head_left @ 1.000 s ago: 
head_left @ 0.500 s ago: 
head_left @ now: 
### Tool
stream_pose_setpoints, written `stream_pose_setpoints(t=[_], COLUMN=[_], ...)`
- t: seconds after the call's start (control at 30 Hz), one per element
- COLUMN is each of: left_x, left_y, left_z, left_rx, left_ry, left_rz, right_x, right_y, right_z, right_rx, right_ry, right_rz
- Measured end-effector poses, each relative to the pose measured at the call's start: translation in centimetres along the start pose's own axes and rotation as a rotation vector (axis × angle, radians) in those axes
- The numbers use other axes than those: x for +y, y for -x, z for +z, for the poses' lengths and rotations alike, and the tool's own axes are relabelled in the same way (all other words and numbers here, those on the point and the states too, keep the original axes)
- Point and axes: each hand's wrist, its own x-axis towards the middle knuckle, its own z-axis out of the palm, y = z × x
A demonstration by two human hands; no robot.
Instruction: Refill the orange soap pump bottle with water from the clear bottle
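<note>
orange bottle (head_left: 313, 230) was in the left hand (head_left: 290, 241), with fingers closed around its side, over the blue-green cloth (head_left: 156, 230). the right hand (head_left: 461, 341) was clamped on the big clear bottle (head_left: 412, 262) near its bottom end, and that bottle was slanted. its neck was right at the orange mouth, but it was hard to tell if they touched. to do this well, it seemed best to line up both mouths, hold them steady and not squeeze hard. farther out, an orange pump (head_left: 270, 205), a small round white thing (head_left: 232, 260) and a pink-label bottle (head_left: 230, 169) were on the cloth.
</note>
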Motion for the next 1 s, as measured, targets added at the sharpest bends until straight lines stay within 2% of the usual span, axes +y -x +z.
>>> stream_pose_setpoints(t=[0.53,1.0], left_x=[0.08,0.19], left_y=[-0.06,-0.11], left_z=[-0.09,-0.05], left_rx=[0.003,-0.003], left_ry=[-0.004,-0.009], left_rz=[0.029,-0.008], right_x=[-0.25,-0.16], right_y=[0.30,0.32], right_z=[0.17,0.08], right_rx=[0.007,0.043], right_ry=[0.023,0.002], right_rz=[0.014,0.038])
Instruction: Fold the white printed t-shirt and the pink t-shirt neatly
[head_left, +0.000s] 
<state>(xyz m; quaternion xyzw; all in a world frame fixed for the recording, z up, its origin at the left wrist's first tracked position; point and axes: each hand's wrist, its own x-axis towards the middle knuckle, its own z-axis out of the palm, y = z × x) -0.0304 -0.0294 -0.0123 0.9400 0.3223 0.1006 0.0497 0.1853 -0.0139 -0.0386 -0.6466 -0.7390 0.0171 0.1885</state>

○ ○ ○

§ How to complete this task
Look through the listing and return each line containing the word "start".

§ Answer area
- t: seconds after the call's start (control at 30 Hz), one per element
- Measured end-effector poses, each relative to the pose measured at the call's start: translation in centimetres along the start pose's own axes and rotation as a rotation vector (axis × angle, radians) in those axes

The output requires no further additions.